I glanced over. Her face was taut with concentration. She’d said the emperors’ names with a strange detachment, as if she were examining deadly virus samples on the other side of a glass wall.
“And how do you feel now?” I asked.
Meg shrugged. “The same. Different. I don’t know. When you cut the roots off a plant? That’s how I feel. It’s hard.”
Meg’s jumbled comments made sense to me, which wasn’t a good sign for my sanity. I thought about Delos, the island of my birth, which had floated on the sea without roots until my mother, Leto, settled on it to give birth to my sister and me.
It was difficult for me to imagine the world before I was born, to imagine Delos as a place adrift. My home had literally grown roots because of my existence. I had never been unsure of who I was, or who my parents were, or where I was from.

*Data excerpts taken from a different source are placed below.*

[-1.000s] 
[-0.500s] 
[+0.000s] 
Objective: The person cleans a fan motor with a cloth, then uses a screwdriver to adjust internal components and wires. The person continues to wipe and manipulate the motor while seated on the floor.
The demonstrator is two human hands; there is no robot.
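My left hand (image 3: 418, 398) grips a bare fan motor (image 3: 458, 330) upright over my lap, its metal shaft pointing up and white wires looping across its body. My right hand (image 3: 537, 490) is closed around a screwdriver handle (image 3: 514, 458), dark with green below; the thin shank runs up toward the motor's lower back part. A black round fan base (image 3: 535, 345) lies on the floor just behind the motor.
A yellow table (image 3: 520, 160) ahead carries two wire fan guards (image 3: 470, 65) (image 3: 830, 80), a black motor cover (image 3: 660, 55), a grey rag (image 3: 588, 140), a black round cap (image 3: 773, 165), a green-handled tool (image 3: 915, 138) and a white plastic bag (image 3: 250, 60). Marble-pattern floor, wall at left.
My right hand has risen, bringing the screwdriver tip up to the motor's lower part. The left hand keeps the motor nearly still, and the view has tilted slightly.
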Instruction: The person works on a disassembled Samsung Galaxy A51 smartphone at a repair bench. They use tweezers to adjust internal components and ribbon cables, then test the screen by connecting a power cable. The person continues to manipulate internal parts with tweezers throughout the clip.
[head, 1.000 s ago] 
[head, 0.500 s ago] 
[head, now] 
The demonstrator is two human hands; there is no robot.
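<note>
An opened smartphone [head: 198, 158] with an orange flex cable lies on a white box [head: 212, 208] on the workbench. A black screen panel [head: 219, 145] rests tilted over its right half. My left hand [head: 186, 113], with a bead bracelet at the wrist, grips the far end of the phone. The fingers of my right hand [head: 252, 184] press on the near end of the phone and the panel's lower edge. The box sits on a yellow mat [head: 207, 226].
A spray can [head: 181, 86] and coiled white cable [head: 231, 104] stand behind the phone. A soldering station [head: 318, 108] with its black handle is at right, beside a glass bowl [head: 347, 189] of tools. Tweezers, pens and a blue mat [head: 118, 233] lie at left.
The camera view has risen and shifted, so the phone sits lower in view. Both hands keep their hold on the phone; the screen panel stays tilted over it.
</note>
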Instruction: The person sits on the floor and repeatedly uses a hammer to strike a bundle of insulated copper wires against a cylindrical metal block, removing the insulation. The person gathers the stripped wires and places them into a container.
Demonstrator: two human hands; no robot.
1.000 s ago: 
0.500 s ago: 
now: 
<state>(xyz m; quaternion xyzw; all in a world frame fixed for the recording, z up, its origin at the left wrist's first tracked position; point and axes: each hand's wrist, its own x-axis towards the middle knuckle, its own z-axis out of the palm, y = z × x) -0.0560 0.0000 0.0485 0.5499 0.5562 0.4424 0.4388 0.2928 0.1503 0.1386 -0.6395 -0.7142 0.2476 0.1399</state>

Meg’s Delos had never stopped drifting. Could I blame her for being angry?
“Your family is ancient,” I noted. “The line of Plemnaeus gives you a proud heritage. Your father was doing important work at Aeithales. The blood-born, the silver wives…whatever those seeds are that you planted, they terrified Caligula.”
Meg had so many new cuts on her face it was difficult to tell whether or not she was frowning. “And if I can’t get those seeds to grow?”
I didn’t hazard an answer. I could not handle any more thoughts of failure tonight.
Crest poked his head between the seats. “Can you show me the C minor six tri-chord now?”
Our reunion in Palm Springs was not a happy one.
Just from our condition, the dryads on duty could tell we brought bad news. It was two in the morning, but they gathered the entire population of the greenhouses in the Cistern, along with Grover, Coach Hedge, Mellie, and Baby Chuck.
When Joshua Tree saw Crest, the dryad scowled. “Why have you brought this creature into our midst?”
“More importantly,” Grover said, “where are Piper and Jason?”
He met my gaze, and his composure collapsed like a tower of cards. “Oh, no. No.”
We told them our story. Or rather, I did. Meg sat at the edge of the pond and stared desolately into the water. Crest crawled into one of the niches and wrapped his ears around himself like a blanket, cradling my ukulele the same way Mellie cradled Baby Chuck.
My voice broke several times as I described Jason’s final battle. His death finally became real to me. I gave up any hope that I would wake from this nightmare.
I expected Gleeson Hedge to explode, to start swinging his bat at everything and everyone. But like Tristan McLean, he surprised me. The satyr became still and calm, his voice unnervingly even.